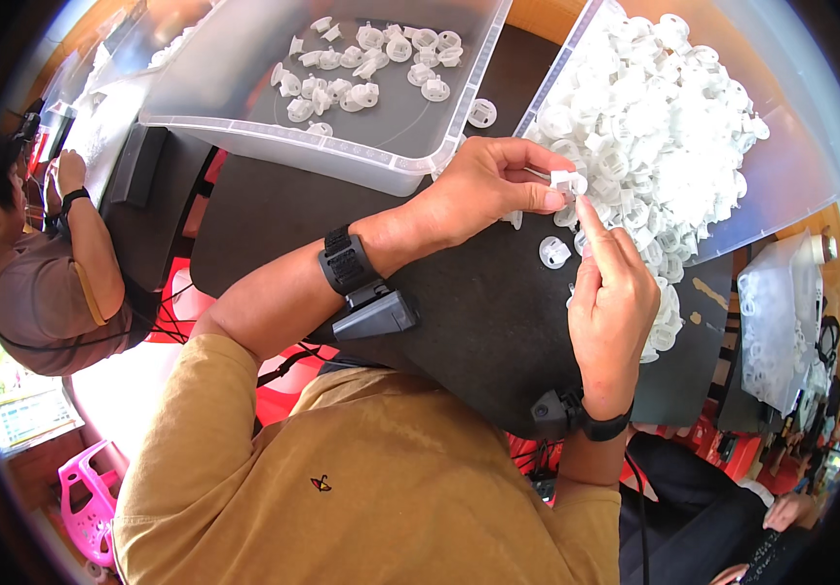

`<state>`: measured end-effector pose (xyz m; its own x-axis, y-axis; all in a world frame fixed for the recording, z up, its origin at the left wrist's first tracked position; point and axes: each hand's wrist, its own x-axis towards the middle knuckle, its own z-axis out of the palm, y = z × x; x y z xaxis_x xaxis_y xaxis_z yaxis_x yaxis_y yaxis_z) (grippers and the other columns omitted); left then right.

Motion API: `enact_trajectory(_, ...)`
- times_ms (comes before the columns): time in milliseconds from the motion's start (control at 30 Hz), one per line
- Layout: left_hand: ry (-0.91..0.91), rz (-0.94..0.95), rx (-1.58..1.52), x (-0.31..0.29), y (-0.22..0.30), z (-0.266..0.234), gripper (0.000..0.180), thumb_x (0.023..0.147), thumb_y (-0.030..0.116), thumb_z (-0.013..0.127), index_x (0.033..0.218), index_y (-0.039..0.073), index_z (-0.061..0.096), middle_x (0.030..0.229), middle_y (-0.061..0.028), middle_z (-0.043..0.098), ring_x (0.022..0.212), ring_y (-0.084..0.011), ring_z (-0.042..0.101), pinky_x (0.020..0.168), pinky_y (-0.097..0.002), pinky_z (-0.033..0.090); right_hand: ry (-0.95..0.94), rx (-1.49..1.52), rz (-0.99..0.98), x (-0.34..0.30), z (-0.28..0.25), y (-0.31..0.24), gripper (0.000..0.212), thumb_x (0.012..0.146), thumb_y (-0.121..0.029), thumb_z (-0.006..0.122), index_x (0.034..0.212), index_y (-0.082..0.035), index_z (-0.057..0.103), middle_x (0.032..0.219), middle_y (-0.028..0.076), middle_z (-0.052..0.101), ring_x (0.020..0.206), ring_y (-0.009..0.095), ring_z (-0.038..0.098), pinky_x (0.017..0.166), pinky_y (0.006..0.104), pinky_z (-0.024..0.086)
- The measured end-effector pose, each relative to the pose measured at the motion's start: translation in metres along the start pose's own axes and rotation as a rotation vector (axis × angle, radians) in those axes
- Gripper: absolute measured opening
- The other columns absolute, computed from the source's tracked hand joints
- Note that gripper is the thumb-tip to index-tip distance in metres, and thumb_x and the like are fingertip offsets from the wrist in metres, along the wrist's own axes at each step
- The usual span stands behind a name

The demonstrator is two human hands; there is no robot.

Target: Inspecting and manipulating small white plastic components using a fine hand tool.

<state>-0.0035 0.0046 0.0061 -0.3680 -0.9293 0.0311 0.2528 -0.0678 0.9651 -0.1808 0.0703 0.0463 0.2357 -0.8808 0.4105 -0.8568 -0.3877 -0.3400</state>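
Note:
My left hand (494, 188) pinches a small white plastic part (567, 182) between thumb and fingertips, above the near left edge of a big heap of similar parts. From the right comes my right hand (617, 288), its index finger stretched up so the tip meets the underside of that part. Its other fingers are curled in, and whatever they may hold is hidden. The heaped white parts (649, 117) fill a tilted clear plastic bin (781, 185) and spill onto the dark table (478, 302). One loose round part (553, 253) lies just left of my right hand.
A clear tub (381, 166) with several scattered white parts stands at the far left. Another loose part (482, 113) lies between the containers. A co-worker (55, 273) sits at left; another person's dark-clothed legs (693, 507) show lower right. A bag of parts (776, 322) stands at far right.

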Motion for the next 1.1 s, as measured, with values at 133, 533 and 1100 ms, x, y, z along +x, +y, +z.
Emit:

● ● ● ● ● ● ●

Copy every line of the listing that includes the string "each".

`<state>`: measured end-effector pose (xyz m; its own x-axis, y-axis; all in a world frame fixed for the recording, z up, its origin at the left wrist's first tracked position; point and axes: each hand's wrist, its own x-axis towards the middle knuckle, its own z-axis out of the palm, y = z × x; x y z xaxis_x xaxis_y xaxis_z yaxis_x yaxis_y yaxis_z) (grippers and the other columns omitted); left then right.
- The measured end-effector pose, each relative to the pose measured at the motion's start: translation in metres along the start pose's own axes and rotation as a rotation vector (axis × angle, radians) in those axes
- Note that gripper is the thumb-tip to index-tip distance in metres, and thumb_x and the like are fingertip offsets from the wrist in metres, along the wrist's own axes at each step

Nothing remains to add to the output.